| Work to be completed |
Repeat each record below exactly as it is written.

| Extracted material |
-----

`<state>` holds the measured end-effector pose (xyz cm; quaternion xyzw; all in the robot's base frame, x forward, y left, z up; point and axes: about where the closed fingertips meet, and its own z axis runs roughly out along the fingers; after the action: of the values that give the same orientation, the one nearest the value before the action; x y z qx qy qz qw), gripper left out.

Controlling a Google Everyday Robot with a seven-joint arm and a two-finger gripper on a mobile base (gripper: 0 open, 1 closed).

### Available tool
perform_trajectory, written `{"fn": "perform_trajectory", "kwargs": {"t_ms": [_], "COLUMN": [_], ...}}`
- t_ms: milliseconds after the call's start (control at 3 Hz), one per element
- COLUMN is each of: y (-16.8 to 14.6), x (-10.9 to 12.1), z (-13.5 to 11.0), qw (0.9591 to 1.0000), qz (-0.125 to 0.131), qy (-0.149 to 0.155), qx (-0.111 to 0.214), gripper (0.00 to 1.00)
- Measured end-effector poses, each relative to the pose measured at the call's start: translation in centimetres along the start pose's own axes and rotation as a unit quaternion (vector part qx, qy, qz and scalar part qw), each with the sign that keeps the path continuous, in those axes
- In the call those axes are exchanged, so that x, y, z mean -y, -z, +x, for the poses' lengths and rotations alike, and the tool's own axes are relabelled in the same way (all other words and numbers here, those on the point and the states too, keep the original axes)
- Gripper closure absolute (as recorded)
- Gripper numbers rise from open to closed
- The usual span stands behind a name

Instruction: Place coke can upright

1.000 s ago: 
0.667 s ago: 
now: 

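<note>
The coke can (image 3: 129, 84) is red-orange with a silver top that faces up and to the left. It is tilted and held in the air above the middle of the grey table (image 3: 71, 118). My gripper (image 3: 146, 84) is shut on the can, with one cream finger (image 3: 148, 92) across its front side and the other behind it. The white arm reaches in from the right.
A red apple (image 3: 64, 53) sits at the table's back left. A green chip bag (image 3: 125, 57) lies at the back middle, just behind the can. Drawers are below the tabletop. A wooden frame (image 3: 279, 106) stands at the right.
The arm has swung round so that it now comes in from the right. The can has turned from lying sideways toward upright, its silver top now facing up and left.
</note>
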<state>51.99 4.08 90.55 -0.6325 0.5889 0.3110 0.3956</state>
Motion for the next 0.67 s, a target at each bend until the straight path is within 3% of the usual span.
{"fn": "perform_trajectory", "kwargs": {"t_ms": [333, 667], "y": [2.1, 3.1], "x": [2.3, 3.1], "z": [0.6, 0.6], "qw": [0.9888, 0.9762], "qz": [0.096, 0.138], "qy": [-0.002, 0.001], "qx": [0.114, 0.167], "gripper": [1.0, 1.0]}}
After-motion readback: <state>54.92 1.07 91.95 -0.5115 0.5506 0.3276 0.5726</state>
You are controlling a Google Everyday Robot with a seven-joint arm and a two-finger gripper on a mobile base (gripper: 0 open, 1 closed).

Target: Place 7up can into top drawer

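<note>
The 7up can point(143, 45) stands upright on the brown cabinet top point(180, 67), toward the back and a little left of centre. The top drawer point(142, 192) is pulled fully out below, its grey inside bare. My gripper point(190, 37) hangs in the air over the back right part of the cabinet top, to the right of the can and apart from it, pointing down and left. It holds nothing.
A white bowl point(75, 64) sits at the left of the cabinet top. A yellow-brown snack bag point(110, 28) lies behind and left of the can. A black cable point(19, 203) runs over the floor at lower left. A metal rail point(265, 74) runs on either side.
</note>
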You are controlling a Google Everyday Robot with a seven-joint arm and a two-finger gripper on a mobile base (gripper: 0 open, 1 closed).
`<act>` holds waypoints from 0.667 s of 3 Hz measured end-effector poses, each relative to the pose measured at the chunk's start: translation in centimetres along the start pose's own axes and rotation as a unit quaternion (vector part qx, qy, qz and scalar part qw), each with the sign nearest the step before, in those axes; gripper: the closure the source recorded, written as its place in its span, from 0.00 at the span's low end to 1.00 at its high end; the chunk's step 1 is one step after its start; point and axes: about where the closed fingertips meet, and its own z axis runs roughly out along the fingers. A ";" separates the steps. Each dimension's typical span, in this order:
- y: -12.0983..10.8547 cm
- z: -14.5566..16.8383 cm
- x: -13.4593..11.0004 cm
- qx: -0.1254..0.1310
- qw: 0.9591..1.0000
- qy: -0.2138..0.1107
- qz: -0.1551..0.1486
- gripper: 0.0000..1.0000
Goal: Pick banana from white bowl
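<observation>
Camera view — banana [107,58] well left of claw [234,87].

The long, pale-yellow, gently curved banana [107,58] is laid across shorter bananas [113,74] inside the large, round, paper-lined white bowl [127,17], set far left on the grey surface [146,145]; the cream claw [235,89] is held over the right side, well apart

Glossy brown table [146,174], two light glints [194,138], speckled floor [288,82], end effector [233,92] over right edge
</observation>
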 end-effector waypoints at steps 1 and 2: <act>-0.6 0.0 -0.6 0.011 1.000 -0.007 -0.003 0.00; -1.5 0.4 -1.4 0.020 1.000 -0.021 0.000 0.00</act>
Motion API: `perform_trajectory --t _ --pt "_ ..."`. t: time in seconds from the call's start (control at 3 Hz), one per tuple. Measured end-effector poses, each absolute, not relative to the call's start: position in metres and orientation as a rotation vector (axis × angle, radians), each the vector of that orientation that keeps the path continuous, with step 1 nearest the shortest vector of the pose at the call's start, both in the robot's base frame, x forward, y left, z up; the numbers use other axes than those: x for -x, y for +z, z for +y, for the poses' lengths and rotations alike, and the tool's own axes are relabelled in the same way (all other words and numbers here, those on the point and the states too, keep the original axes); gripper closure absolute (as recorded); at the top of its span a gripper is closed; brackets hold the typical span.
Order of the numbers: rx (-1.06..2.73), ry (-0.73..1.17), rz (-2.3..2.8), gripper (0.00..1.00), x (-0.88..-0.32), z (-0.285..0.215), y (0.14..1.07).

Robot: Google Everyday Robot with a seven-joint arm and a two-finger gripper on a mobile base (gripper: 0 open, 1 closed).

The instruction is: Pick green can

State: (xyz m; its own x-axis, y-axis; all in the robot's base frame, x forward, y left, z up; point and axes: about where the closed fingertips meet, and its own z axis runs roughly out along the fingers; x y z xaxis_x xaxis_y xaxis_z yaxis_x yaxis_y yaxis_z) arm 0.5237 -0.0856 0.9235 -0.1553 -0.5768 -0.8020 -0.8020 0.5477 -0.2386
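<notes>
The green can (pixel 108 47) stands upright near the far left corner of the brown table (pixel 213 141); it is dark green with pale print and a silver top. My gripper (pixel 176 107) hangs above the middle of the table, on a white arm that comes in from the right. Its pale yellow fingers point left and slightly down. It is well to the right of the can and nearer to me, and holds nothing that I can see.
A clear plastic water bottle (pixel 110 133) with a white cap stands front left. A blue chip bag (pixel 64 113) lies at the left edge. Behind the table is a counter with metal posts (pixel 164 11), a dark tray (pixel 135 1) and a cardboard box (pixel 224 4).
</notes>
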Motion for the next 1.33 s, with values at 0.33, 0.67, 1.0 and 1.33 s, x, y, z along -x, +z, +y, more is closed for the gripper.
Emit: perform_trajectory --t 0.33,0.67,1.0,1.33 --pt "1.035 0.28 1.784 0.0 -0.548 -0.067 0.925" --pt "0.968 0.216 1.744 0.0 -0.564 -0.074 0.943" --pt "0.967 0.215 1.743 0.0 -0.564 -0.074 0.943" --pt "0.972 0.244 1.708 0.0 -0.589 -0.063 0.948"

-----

| Answer space |
`<state>` holds the measured end-effector pose (xyz cm; quaternion xyzw; all in the robot's base frame, x forward, y left, z up; point and axes: about where the closed fingertips meet, and its own z axis runs roughly out along the fingers; after the action: of the values that give the same orientation, the one nearest the value before the action; x y z qx qy qz qw), gripper left out.

Controlling a Google Everyday Robot with a seven-joint arm and a two-finger gripper on a mobile base (gripper: 0 open, 1 closed).

### Available tool
perform_trajectory, written `{"fn": "perform_trajectory", "kwargs": {"t_ms": [_], "COLUMN": [_], ...}}`
- t_ms: milliseconds after the call's start (control at 3 Hz), one per element
- COLUMN is each of: y (-16.8 to 14.6), x (-10.9 to 12.1), z (-13.5 to 11.0), qw (0.9591 to 1.0000), qz (-0.125 to 0.131), qy (-0.149 to 0.155), qx (-0.111 to 0.214), gripper (0.00 to 1.00)
- Measured end-effector poses, each relative to the pose measured at the call's start: translation in centimetres along the start pose's own axes and rotation as a unit quaternion (vector part qx, qy, qz and scalar part qw), each with the sign that keeps the path continuous, in those axes
- In the call those axes are exchanged, so that x, y, z mean -y, -z, +x, for the poses' lengths and rotations alike, and the tool's own axes are relabelled in the same way (all other words and numbers here, those on the point and the states too, keep the original axes)
- Gripper closure absolute (as recorded)
- Gripper numbers rise from open to closed
- The usual span stands behind a name

Instruction: Place coke can upright

1.000 s ago: 
0.667 s ago: 
now: 

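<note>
The coke can (image 3: 129, 84) is red-orange with a silver top that faces up and to the left. It is tilted and held in the air above the middle of the grey table (image 3: 71, 118). My gripper (image 3: 146, 84) is shut on the can, with one cream finger (image 3: 148, 92) across its front side and the other behind it. The white arm reaches in from the right.
A red apple (image 3: 64, 53) sits at the table's back left. A green chip bag (image 3: 125, 57) lies at the back middle, just behind the can. Drawers are below the tabletop. A wooden frame (image 3: 279, 106) stands at the right.
The arm has swung round so that it now comes in from the right. The can has turned from lying sideways toward upright, its silver top now facing up and left.
</note>
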<state>51.99 4.08 90.55 -0.6325 0.5889 0.3110 0.3956</state>
Motion for the next 0.67 s, a target at each bend until the straight path is within 3% of the usual span.
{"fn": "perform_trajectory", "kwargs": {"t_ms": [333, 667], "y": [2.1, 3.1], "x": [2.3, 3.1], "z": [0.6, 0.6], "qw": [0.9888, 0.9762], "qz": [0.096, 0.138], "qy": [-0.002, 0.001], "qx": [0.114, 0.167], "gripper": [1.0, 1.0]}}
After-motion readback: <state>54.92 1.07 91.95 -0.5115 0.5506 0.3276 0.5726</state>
You are controlling a Google Everyday Robot with a seven-joint arm and a two-finger gripper on a mobile base (gripper: 0 open, 1 closed).

Target: Place 7up can into top drawer

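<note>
The 7up can point(143, 45) stands upright on the brown cabinet top point(180, 67), toward the back and a little left of centre. The top drawer point(142, 192) is pulled fully out below, its grey inside bare. My gripper point(190, 37) hangs in the air over the back right part of the cabinet top, to the right of the can and apart from it, pointing down and left. It holds nothing.
A white bowl point(75, 64) sits at the left of the cabinet top. A yellow-brown snack bag point(110, 28) lies behind and left of the can. A black cable point(19, 203) runs over the floor at lower left. A metal rail point(265, 74) runs on either side.
</note>
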You are controlling a Google Everyday Robot with a seven-joint arm and a two-finger gripper on a mobile base (gripper: 0 open, 1 closed).
`<act>` holds waypoints from 0.667 s of 3 Hz measured end-effector poses, each relative to the pose measured at the chunk's start: translation in centimetres along the start pose's own axes and rotation as a unit quaternion (vector part qx, qy, qz and scalar part qw), each with the sign nearest the step before, in those axes; gripper: the closure the source recorded, written as its place in its span, from 0.00 at the span's low end to 1.00 at its high end; the chunk's step 1 is one step after its start; point and axes: about where the closed fingertips meet, and its own z axis runs roughly out along the fingers. A ";" separates the steps. Each dimension's typical span, in this order:
- y: -12.0983..10.8547 cm
- z: -14.5566..16.8383 cm
- x: -13.4593..11.0004 cm
- qx: -0.1254..0.1310
- qw: 0.9591..1.0000
- qy: -0.2138..0.1107
- qz: -0.1551..0.1486
- gripper: 0.0000..1.0000
Goal: Pick banana from white bowl
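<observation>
Camera view — banana [107,58] well left of claw [234,87].

The long, pale-yellow, gently curved banana [107,58] is laid across shorter bananas [113,74] inside the large, round, paper-lined white bowl [127,17], set far left on the grey surface [146,145]; the cream claw [235,89] is held over the right side, well apart

Glossy brown table [146,174], two light glints [194,138], speckled floor [288,82], end effector [233,92] over right edge
</observation>
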 end-effector waypoints at steps 1 and 2: <act>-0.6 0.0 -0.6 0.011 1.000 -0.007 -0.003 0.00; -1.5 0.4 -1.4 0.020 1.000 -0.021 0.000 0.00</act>
Motion API: `perform_trajectory --t _ --pt "_ ..."`. t: time in seconds from the call's start (control at 3 Hz), one per tuple. Measured end-effector poses, each absolute, not relative to the call's start: position in metres and orientation as a rotation vector (axis × angle, radians), each the vector of that orientation that keeps the path continuous, with step 1 nearest the shortest vector of the pose at the call's start, both in the robot's base frame, x forward, y left, z up; the numbers use other axes than those: x for -x, y for +z, z for +y, for the poses' lengths and rotations alike, and the tool's own axes are relabelled in the same way (all other words and numbers here, those on the point and the states too, keep the original axes); gripper closure absolute (as recorded); at the top of its span a gripper is closed; brackets hold the typical span.
Order of the numbers: rx (-1.06..2.73), ry (-0.73..1.17), rz (-2.3..2.8), gripper (0.00..1.00), x (-0.88..-0.32), z (-0.285..0.215), y (0.14..1.07).

Robot: Google Everyday Robot with a seven-joint arm and a two-finger gripper on a mobile base (gripper: 0 open, 1 closed).

The instruction is: Pick green can

State: (xyz m; its own x-axis, y-axis; all in the robot's base frame, x forward, y left, z up; point and axes: about where the closed fingertips meet, and its own z axis runs roughly out along the fingers; x y z xaxis_x xaxis_y xaxis_z yaxis_x yaxis_y yaxis_z) arm 0.5237 -0.0856 0.9235 -0.1553 -0.5768 -0.8020 -0.8020 0.5477 -0.2386
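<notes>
The green can (pixel 108 47) stands upright near the far left corner of the brown table (pixel 213 141); it is dark green with pale print and a silver top. My gripper (pixel 176 107) hangs above the middle of the table, on a white arm that comes in from the right. Its pale yellow fingers point left and slightly down. It is well to the right of the can and nearer to me, and holds nothing that I can see.
A clear plastic water bottle (pixel 110 133) with a white cap stands front left. A blue chip bag (pixel 64 113) lies at the left edge. Behind the table is a counter with metal posts (pixel 164 11), a dark tray (pixel 135 1) and a cardboard box (pixel 224 4).
</notes>
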Motion for the next 1.33 s, with values at 0.33, 0.67, 1.0 and 1.33 s, x, y, z along -x, +z, +y, more is closed for the gripper.
Emit: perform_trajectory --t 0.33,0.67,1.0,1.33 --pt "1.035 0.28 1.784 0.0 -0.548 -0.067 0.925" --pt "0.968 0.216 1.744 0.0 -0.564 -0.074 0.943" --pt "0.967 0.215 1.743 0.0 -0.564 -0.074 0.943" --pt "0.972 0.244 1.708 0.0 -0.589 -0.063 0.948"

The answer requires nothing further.